Front Burner: The sordid saga of Hunter Biden’s laptop

You’ve probably heard about Hunter Biden’s laptop.

The laptop and the trove of data on it belonging to U.S. President Joe Biden’s youngest son first surfaced publicly just weeks before the 2020 presidential election. At the time, it was largely discredited as foreign meddling and a disinformation campaign intended to sway the presidential race.

Since then, several media outlets have verified that at least some of the data on the laptop is real. Meanwhile, the laptop has taken on a life of its own. Depending who you ask, it’s either a distraction, or the key to unlocking untold stories of political corruption and shady dealings overseas. 

New York Magazine journalists Olivia Nuzzi and Andrew Rice spent six-months looking into the laptop: what’s on it, the cast of characters responsible for its public release, and the legal investigations that have followed.
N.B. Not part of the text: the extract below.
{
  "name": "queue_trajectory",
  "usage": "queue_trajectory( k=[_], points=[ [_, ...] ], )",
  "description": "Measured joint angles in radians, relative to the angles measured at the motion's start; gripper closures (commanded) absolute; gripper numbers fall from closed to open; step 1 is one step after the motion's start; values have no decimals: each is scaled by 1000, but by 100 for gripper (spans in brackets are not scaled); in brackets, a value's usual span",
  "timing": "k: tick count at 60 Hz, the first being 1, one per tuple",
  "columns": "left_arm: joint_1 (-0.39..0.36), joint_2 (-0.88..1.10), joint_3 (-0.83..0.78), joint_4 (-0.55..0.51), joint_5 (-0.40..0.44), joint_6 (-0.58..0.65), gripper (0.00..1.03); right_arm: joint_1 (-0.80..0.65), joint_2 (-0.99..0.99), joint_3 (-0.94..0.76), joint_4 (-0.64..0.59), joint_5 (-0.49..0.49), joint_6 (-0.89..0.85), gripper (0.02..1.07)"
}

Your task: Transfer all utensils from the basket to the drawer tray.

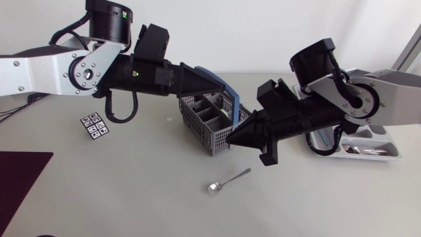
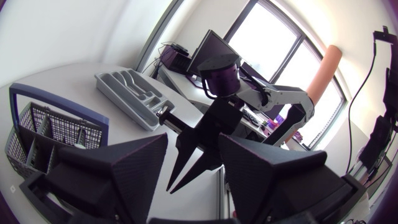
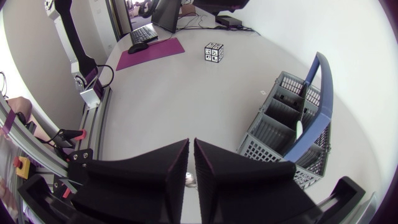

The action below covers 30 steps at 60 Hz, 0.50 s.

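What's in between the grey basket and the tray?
My right arm. In the head view it stretches over the table from the tray side toward the basket, with its claw close by the basket's near corner.

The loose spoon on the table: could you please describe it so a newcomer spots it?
Find the grey, blue-handled basket mid-table. Just in front of it lies a silver spoon, the only utensil lying on the bare tabletop.

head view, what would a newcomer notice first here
Two black wedge tools meet at the table's middle: the left tool at the grey basket's far side, the right tool at its near corner. A lone spoon lies on the table before the basket; the drawer tray sits far right.
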State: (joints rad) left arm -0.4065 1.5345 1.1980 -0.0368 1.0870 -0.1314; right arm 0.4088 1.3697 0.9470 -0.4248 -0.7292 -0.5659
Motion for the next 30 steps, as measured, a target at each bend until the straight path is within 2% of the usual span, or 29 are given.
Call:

Front Burner28:00The sordid saga of Hunter Biden’s laptop

Today in history: September 22

1862: During the U.S. Civil War, President Abraham Lincoln issues the preliminary Emancipation Proclamation, stating that if rebel states did not end the fighting and rejoin the Union by Jan. 1, 1863, all slaves in the rebellious states would be free. 

1930: Amid the economic hardship of the Great Depression, the government of R.B. Bennett brings in the Unemployment Relief Act, providing $20 million for public works.

1956: Montreal’s Sam Etcheverry and Hal Patterson set a CFL record by combining on a 109-yard pass completion against the visiting Hamilton Tiger-Cats. The mark has since been tied twice.

1988: The federal government announces a formal apology and a $300-million compensation package for the 22,000 Japanese-Canadians interned during the Second World War.